Some sports rivalries are generational. Others are about an underdog fight or national pride.
Canada’s hockey victory over the United States on Thursday was a bit of both. Against a backdrop of taunts by President Trump about annexing Canada and the looming economic threat of 25 percent tariffs on Canadian goods, a lot was symbolically riding on the game.
[Read: Trump Says Auto Tariffs Coming Apr. 2]
“Canada needed a win, and the players beared that on their shoulders,” Jon Cooper, Canada’s coach, said after the game. “This one was different. This wasn’t a win for themselves. This was a win for 40-plus million people. The guys knew it and they delivered.”

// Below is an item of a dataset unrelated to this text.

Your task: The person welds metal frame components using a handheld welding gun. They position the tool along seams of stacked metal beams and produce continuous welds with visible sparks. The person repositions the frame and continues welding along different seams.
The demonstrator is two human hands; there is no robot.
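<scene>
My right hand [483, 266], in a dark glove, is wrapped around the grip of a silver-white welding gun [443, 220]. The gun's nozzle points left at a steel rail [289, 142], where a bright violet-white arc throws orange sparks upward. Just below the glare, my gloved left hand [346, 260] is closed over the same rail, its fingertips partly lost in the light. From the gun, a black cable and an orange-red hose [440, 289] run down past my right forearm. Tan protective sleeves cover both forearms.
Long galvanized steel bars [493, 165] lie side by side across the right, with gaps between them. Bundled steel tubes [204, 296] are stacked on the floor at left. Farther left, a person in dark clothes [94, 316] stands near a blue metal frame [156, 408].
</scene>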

The game capped off a round-robin tournament called the 4 Nations Face-Off between Canada, Finland, Sweden and the United States. It was the first international tournament since the 2016 World Cup of Hockey to feature some of the National Hockey League’s best players representing their countries.
The championship on Thursday took on geopolitical consequences unfamiliar to Canadian sports fans. After Canada lost the first-round match, there was a sense of urgency weighed by heavy stakes and a responsibility to prove something very important to the world.
Instead of the usual electric anticipation before sports matchups between Canada and the United States, this championship’s buildup held a bitterness. Social media was abuzz with insults in both directions. My group chat plotted how many Canadian flags would sufficiently offend at a sports bar. Bygone were the playful pregame bets between world leaders.
Despite being an infrequent sports watcher, the tone felt unusually familiar. The intensity reminded me of the hostile soccer rivalry between Albania, my family’s home country, and Serbia. The two nations have a fraught political relationship and have been involved in wars against each other.
On the flip side, Canada and the United States, as Prime Minister Justin Trudeau has remarked in recent weeks, fought alongside each other as close allies that share a friendship unparalleled on the global stage. That was, of course, before Mr. Trump’s threats of annexation.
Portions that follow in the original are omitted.